The pandemic catapulted many e-Commerce darlings forward. The average company’s revenue in our list grew 8%, while the median only grew 2.5%, implying that a few disproportionately large winners led the way.
For example, Etsy, Wayfair, and Overstock top our list by LTM revenue growth (having grown 84.2%, 51.1%, and 45.1%, respectively). Looking at EV/Revenue for these companies, Etsy is trading at 17.46x (2nd only to DoorDash), a sign that investors expect the platform’s pandemic-driven popularity to continue its rapid growth.
However, home furnishing and household product online retailers tell a different story. Wayfair and Overstock only trade at 1.99x and 0.73x revenue, respectively. Even more interesting is that the pandemic actually drove these two companies to EBITDA-positivity for the first time. The key question becomes: Will they be able to sustain this profitability after the pandemic?
The accelerated shift to remote work has forced many people to spend more time at home and spend more money on furniture and household products. Regardless of your view, the distributed workforce is here to stay (at least partially), and this reality may be enough to entice many consumers to make purchases that improve both comfort and quality of life at home. If you agree, Wayfair (Ticker: W) and Overstock (Ticker: OSTK) may be worth exploring further.
The pandemic exposed some marketplace duds, yet travel company valuations remain intact. RumbleON, Expedia, Booking Holdings, and Groupon were our major pandemic losers by revenue growth (-42.9%, -40.9%, -40.4%, and -29.9%, respectively). Despite the more obvious drops in revenue by Expedia and Booking Holdings due to the halt in global travel, their EV/Revenue multiples (10.4x and 3.63x) remain above the median of 2.14x and easily at all-time highs for both. This imbalance is due to their LTM Revenue numbers being abnormally low, and it may provide an indication that investors expect a post-COVID travel boom to return revenue to normal levels.
RumbleOn and Groupon, however, only trade at 0.24x and 0.52x revenue, respectively, as investors expect them to face considerable headwinds coming out of the pandemic.
Diving deeper, the gap between the top quartile and bottom quartile on an EV/Revenue basis has widened over the past nine months. The top quartile trades at 4.96x revenue, while the bottom quartile only trades at 0.83x revenue. Nine months ago, these figures were 2.56x and 0.37x, respectively.

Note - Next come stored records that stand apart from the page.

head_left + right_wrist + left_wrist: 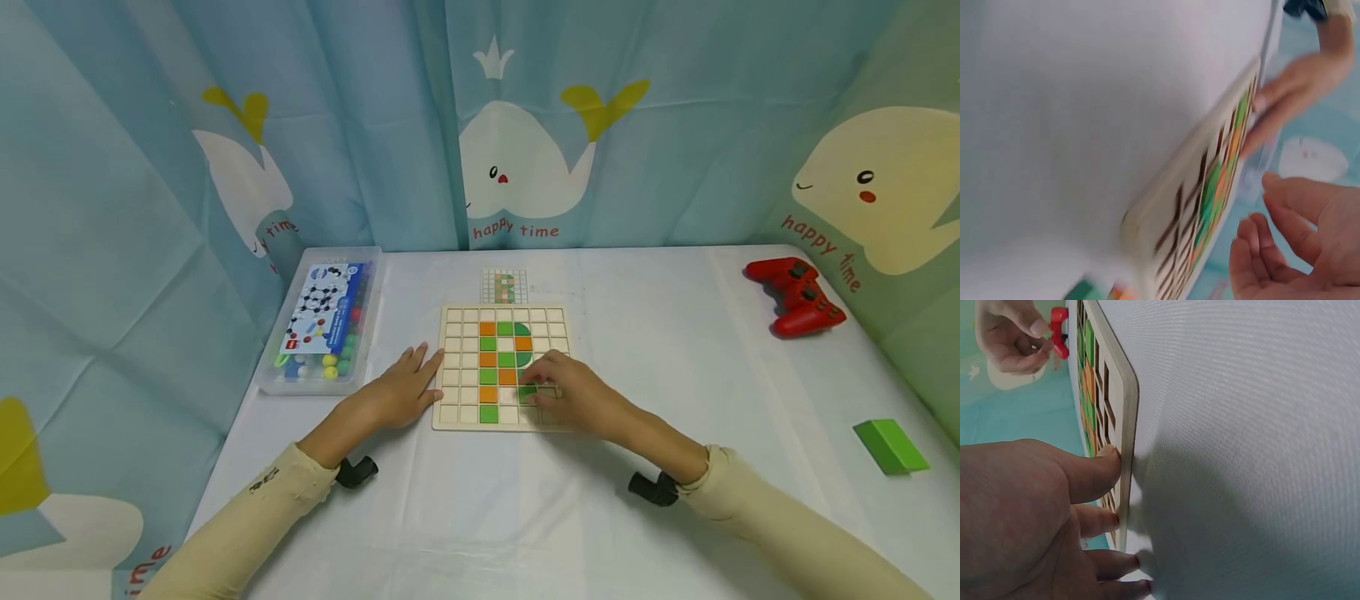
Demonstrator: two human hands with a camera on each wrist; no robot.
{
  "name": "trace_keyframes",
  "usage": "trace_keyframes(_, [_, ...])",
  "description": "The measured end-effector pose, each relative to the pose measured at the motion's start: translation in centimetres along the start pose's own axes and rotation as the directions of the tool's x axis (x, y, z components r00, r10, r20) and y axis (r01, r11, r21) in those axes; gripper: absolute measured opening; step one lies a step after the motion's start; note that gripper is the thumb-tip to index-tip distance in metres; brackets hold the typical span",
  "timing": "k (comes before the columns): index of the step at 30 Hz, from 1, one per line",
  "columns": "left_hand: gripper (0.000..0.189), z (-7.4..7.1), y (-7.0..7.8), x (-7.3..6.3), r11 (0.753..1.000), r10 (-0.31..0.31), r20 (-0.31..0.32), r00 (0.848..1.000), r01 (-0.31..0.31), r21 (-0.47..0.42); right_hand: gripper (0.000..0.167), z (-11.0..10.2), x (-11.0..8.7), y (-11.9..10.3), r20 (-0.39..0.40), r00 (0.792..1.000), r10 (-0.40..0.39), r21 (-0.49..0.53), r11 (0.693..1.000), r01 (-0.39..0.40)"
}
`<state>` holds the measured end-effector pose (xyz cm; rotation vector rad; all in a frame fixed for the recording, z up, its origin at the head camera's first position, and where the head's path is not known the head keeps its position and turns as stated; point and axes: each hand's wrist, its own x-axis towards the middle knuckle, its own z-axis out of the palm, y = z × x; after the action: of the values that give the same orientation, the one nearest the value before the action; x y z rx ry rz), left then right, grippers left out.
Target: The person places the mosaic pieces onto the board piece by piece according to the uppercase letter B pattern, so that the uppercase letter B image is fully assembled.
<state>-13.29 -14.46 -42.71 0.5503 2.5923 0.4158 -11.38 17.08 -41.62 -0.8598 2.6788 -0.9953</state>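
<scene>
A wooden grid board (pixel 457 317) lies on the table, with orange, green and rounded dark green tiles set in several of its squares. My left hand (pixel 401 387) is spread at the board's left edge, and its thumb (pixel 1100 472) touches the rim. Over the board's lower right part is my right hand (pixel 581 396), bent loosely, thumb and fingers apart. A green tile (pixel 527 395) shows between the thumb and fingertips in the head view. The right wrist view shows the right hand's fingers (pixel 1260 250) raised above the board and holding nothing.
A small printed pattern card (pixel 504 286) lies behind the board. To the left sits a clear plastic box (pixel 266 379) of coloured balls. A red game controller (pixel 798 296) and a green block (pixel 891 446) are at the right. Blurred green shapes (pixel 1085 290) show beside the board.
</scene>
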Motion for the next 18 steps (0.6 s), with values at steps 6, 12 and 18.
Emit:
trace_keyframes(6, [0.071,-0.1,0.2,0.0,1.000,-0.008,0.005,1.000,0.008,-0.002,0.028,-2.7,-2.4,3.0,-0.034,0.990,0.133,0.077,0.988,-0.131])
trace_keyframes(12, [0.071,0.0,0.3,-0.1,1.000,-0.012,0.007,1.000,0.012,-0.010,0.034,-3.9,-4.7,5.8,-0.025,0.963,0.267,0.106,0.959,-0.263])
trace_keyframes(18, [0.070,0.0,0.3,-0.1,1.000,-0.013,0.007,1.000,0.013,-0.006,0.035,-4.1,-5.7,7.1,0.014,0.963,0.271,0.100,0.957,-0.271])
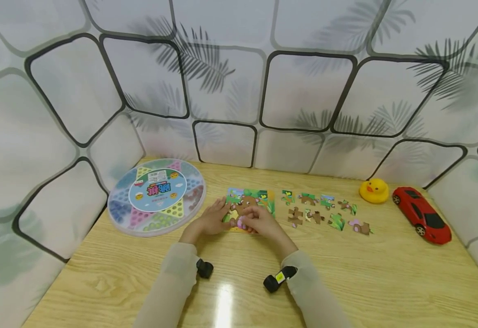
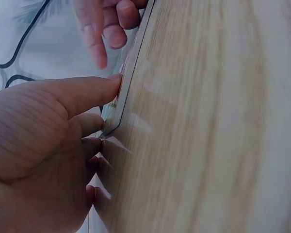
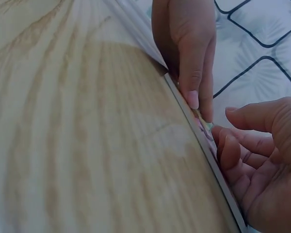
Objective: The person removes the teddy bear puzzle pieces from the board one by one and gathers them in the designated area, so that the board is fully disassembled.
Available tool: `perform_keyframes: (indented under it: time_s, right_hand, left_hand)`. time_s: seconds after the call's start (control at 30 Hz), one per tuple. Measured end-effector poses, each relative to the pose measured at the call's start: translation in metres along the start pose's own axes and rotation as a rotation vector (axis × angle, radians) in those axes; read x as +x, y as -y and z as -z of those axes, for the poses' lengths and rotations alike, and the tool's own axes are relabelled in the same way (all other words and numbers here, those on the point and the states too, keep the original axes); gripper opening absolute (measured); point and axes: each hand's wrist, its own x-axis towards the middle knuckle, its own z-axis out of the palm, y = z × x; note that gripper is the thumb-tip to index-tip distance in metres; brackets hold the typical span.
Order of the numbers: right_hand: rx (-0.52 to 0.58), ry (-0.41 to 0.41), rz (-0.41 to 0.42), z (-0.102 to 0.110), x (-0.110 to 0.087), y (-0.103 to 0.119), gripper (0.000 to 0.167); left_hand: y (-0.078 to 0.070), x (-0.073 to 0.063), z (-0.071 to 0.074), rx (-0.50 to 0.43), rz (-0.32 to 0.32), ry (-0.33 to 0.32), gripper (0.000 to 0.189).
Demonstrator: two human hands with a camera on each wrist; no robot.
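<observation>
A jigsaw puzzle board (image 1: 265,197) with a brown bear picture lies on the table, its thin edge (image 2: 136,63) seen side-on in the left wrist view. My left hand (image 1: 214,217) rests at its left side, the thumb (image 2: 94,93) touching the near edge and the fairly straight fingers reaching past the corner. Over the lower middle of the board is my right hand (image 1: 262,222). Its fingers bend loosely, with fingertips at the picture near a pink patch (image 1: 241,222). In the right wrist view the thumb (image 3: 254,116) stands apart from the fingers, with no piece visible between them.
Several loose puzzle pieces (image 1: 314,216) lie in two rows right of the board. Beyond them are a yellow rubber duck (image 1: 374,190) and a red toy car (image 1: 421,215). A round Chinese checkers set (image 1: 157,196) lies at left. Patterned fabric (image 1: 226,105) hangs behind the wooden table (image 1: 239,291).
</observation>
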Motion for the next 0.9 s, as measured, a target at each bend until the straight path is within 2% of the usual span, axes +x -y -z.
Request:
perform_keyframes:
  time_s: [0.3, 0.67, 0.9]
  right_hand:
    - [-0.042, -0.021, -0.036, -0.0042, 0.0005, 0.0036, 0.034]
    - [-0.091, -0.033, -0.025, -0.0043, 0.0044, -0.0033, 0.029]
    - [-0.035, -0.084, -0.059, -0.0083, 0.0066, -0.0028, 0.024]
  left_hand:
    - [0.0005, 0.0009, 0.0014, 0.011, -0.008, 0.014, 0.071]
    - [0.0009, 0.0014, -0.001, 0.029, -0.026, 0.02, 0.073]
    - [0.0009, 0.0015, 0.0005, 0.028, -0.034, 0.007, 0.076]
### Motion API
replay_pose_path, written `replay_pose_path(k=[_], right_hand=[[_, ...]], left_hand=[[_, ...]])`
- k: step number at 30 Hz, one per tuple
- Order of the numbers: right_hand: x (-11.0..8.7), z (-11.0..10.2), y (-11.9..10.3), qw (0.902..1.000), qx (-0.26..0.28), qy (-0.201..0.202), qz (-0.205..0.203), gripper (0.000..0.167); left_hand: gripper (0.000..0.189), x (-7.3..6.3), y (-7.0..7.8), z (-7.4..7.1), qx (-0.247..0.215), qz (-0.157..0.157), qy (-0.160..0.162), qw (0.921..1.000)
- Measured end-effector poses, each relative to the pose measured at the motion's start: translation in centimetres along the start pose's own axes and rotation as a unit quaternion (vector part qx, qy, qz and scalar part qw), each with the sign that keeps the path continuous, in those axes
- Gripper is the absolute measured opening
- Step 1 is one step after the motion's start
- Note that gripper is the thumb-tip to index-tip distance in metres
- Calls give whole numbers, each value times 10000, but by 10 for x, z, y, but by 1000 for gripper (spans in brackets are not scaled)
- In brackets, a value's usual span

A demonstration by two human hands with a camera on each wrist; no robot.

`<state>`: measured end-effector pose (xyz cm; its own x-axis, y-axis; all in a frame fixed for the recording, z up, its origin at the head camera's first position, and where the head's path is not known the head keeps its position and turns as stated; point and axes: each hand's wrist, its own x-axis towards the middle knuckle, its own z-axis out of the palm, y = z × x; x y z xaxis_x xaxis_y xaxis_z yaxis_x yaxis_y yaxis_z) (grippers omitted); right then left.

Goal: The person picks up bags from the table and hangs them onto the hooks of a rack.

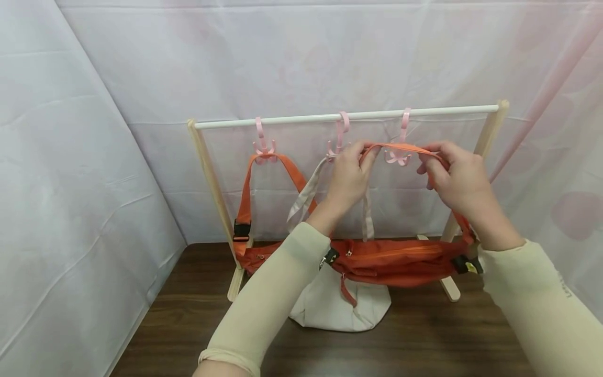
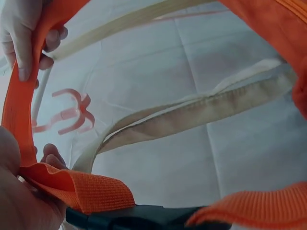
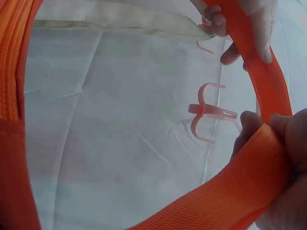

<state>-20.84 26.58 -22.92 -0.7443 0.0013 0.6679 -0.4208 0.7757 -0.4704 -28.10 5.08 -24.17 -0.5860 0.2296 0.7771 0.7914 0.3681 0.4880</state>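
Both hands pinch one orange strap and stretch it in an arch in front of the right pink hook. My left hand grips its left part, overlapping the middle hook in the head view. Around the strap's right part are the curled fingers and thumb of my right hand. Below hangs this strap's orange-red waist bag, with zips and dark buckles. In the right wrist view the hook shows inside the strap loop, its prongs bare. A black buckle sits close to my left hand in the left wrist view.
A white bar on wooden legs carries the pink hooks. Another orange strap hangs from the left hook. A cream bag hangs by its straps from the middle hook, over the dark wooden table.
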Motion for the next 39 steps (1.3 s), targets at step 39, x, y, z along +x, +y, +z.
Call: replay_pose_path(k=[39], right_hand=[[20,15,19,9952,-576,-576,535,28]], left_hand=[[30,17,-15,11,2043,-911,-162,9745]])
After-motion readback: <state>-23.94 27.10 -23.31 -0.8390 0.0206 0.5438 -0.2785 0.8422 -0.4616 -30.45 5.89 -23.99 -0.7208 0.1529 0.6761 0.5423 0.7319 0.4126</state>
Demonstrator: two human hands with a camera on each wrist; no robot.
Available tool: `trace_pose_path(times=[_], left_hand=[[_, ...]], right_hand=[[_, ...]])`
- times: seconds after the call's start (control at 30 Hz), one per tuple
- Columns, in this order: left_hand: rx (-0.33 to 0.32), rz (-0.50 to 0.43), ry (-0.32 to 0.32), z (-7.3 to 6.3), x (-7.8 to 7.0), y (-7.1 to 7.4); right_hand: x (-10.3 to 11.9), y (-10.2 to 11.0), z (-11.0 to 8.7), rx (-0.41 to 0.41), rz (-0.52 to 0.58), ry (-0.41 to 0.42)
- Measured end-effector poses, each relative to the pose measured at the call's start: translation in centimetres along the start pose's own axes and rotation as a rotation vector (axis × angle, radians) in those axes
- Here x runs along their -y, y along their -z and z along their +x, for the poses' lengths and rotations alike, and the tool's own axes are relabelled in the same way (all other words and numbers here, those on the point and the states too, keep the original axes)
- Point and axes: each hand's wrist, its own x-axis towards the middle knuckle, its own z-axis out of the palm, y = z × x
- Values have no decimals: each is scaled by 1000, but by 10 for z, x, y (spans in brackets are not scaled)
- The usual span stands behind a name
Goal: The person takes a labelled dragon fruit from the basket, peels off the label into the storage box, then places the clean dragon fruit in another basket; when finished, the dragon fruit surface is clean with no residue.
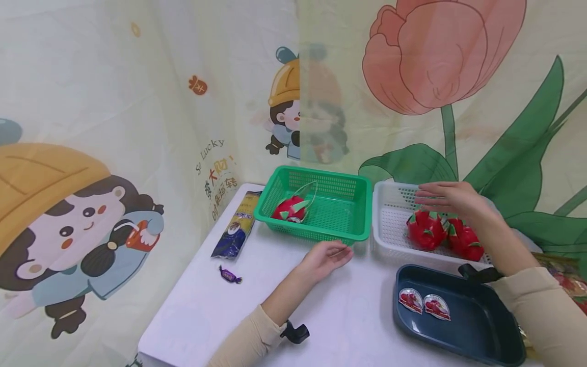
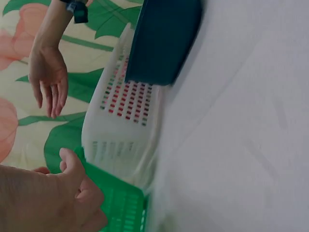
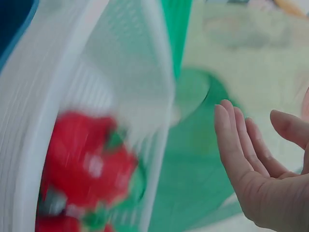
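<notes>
My left hand (image 1: 326, 259) is just in front of the green basket (image 1: 321, 233), its fingers loosely bent and nothing seen in them. Whether it touches the basket's rim I cannot tell. Inside that basket lies one red dragon fruit (image 1: 289, 208) with green tips, towards the left. Over the white basket (image 1: 387, 224) hovers my right hand (image 1: 454, 198), fingers straight and holding nothing. Below that hand, two dragon fruits, a left one (image 1: 425, 232) and a right one (image 1: 464, 242), sit in the white basket. The right wrist view shows a dragon fruit (image 3: 91, 159) blurred, apart from the hand.
A dark blue tray (image 1: 472, 331) in front of the white basket holds two round stickers (image 1: 424, 303). On the left of the white table (image 1: 275, 275) lie a blue and gold packet (image 1: 237, 225) and a purple-wrapped candy (image 1: 229, 275). Printed curtains (image 1: 252, 30) hang behind.
</notes>
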Motion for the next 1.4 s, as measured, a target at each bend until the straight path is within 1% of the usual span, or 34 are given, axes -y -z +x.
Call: trace_pose_path(times=[0.1,0.27,0.37,0.47,0.57,0.67,0.83,0.93,1.03,1.13,1.27,1.4], left_hand=[[-28,-33,-31,-7,-15,13],[-90,-143,-70,-16,-40,33],[-125,-174,-96,-20,-54,44],[-154,-189,-126,-23,-66,53],[-190,-194,-163,-25,-77,64],[-226,-197,-199,-26,-87,75],[-289,-228,-237,-30,-105,91],[-318,-265,-240,-32,-114,100],[-320,-297,-246,-32,-122,106],[-317,-318,-254,-31,-129,112],[-315,-324,-270,-31,-134,118],[-297,-331,-286,-31,-138,123]], right_hand=[[14,-30,3,15,24,23],[32,-77,15,73,93,42],[37,-98,23,99,155,52],[39,-115,33,122,210,72],[38,-129,43,143,245,77],[37,-143,53,148,281,59],[32,-162,69,133,343,0],[28,-172,79,113,371,-45],[27,-182,89,81,413,-80],[24,-192,99,66,441,-105],[20,-204,112,58,459,-140],[18,-216,124,17,476,-174]])
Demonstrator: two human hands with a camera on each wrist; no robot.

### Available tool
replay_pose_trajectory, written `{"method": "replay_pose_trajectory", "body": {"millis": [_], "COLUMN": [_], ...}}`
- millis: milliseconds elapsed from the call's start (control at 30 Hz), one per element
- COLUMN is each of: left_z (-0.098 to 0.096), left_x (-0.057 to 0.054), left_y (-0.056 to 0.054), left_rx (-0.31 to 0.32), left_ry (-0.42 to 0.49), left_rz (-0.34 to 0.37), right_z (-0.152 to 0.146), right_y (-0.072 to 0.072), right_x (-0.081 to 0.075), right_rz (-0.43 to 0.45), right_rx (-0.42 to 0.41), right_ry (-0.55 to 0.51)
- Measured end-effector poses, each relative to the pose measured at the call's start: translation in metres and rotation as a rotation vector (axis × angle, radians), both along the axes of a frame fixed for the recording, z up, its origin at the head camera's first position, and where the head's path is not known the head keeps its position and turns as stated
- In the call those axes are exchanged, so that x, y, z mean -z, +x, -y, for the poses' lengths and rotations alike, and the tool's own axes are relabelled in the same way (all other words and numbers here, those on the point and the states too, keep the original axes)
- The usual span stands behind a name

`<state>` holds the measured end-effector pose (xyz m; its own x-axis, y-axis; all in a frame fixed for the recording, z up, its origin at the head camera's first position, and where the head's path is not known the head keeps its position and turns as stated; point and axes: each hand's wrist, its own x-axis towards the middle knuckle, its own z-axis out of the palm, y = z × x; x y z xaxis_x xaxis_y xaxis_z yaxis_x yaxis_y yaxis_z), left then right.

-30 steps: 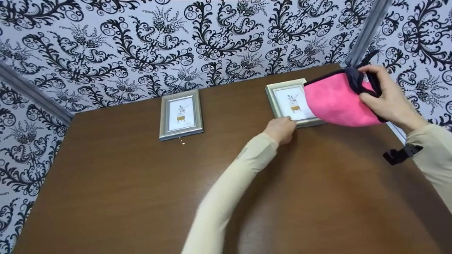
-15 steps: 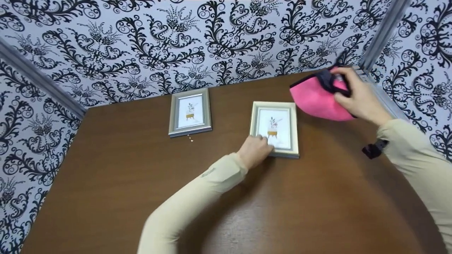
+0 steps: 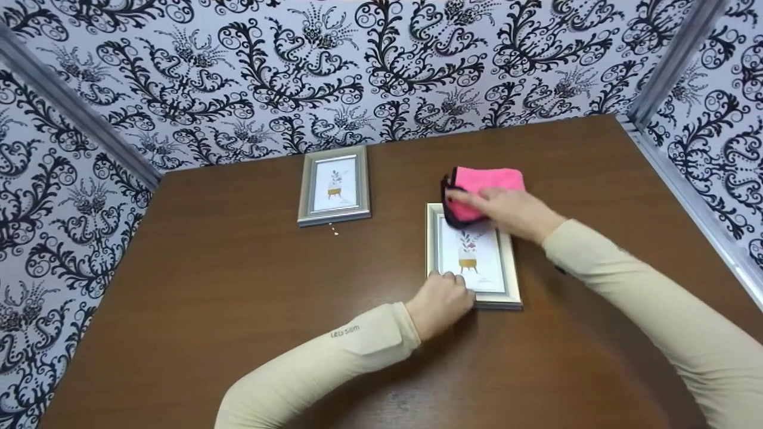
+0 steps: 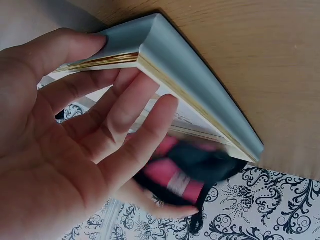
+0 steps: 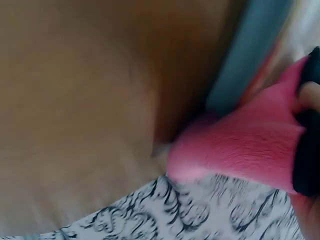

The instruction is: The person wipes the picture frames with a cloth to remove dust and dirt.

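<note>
Pink cloth [image 3: 492, 180] is held in the right grip [image 3: 517, 213], over the top end of the near frame [image 3: 511, 271], right of centre. That frame's lower left corner is pinched by the left grip [image 3: 442, 302]. Potted-plant print [image 3: 471, 262] is set inside; similar one's housed in the far frame [image 3: 306, 187], upper left of centre.

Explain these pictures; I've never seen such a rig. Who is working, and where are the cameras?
There is no machine, just a person working bare-handed. The wide picture comes from a camera on the head; the other two come from cameras on the left and right wrists. On a brown table, the left hand pinches a near corner of a picture frame. The right hand holds a pink, dark-edged cloth at the frame's far end. A second frame lies apart, with white specks before it.
</note>
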<state>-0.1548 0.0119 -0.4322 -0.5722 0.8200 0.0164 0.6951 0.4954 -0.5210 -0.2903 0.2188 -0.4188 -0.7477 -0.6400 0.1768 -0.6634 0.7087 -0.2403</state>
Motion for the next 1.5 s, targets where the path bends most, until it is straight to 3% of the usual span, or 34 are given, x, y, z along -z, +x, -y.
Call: {"method": "replay_pose_trajectory", "body": {"millis": [33, 100, 200, 467, 667, 733, 933, 1167, 1267, 1500], "left_z": [0.0, 0.001, 0.004, 0.007, 0.009, 0.011, 0.012, 0.014, 0.013, 0.01], "left_x": [0.0, 0.0, -0.001, -0.004, -0.003, -0.001, 0.003, 0.003, 0.003, 0.001], "left_y": [0.0, -0.001, -0.003, -0.001, 0.004, 0.004, 0.004, 0.004, 0.003, -0.001], "left_rx": [0.002, 0.009, 0.005, -0.073, -0.099, -0.098, -0.094, -0.105, -0.098, -0.056], "left_ry": [0.001, 0.008, 0.01, 0.004, -0.015, -0.005, -0.006, -0.006, -0.009, 0.029], "left_rz": [0.001, 0.002, 0.023, 0.069, 0.009, -0.013, -0.048, 0.0, 0.011, 0.009], "right_z": [0.001, 0.001, 0.0, 0.024, 0.064, 0.071, 0.048, -0.002, 0.001, 0.041], "right_y": [0.002, 0.003, 0.004, 0.006, -0.006, -0.008, -0.015, -0.024, -0.028, -0.041], "right_x": [0.004, 0.009, 0.012, 0.006, -0.002, -0.004, -0.007, -0.007, -0.009, -0.017], "right_rz": [-0.003, -0.189, -0.239, -0.018, 0.04, 0.052, 0.121, 0.187, 0.203, 0.273], "right_rx": [-0.032, -0.137, -0.134, -0.021, -0.147, -0.15, 0.021, 0.171, 0.172, 0.114], "right_ry": [0.013, 0.076, 0.05, 0.01, -0.039, -0.024, 0.107, 0.176, 0.164, 0.155]}}
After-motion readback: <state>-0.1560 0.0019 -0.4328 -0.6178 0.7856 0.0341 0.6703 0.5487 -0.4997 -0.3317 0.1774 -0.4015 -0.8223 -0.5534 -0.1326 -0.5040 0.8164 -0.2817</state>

The same goes for EBITDA multiples, with the gap between the top and bottom quartiles growing from a difference of 30.71x back in Q1 2020 to 57.45x now.

While valuations have generally been trending upward, we can see that the top quartile of winners have benefitted disproportionately from this wave of positive sentiment.
Do trends accelerated by COVID justify the increasingly positive sentiment towards online retail marketplaces? Even with this positive sentiment, can valuations remain this high, or are we smelling dot-com-esque warnings of a bubble?
In any case, many of the trends we are experiencing are here to stay. Of those trends, consumer adoption of e-Commerce and the use of online retail marketplaces to reduce friction in everyday consumer transactions are two that I would be afraid to bet against. Marc Andreessen couldn’t have put it better: “Software is eating the world.” Top that off with a low-interest rate environment and plenty of capital available (especially in private markets), and who knows — we might just be experiencing the beginning of, dare I say it, ~a new normal~.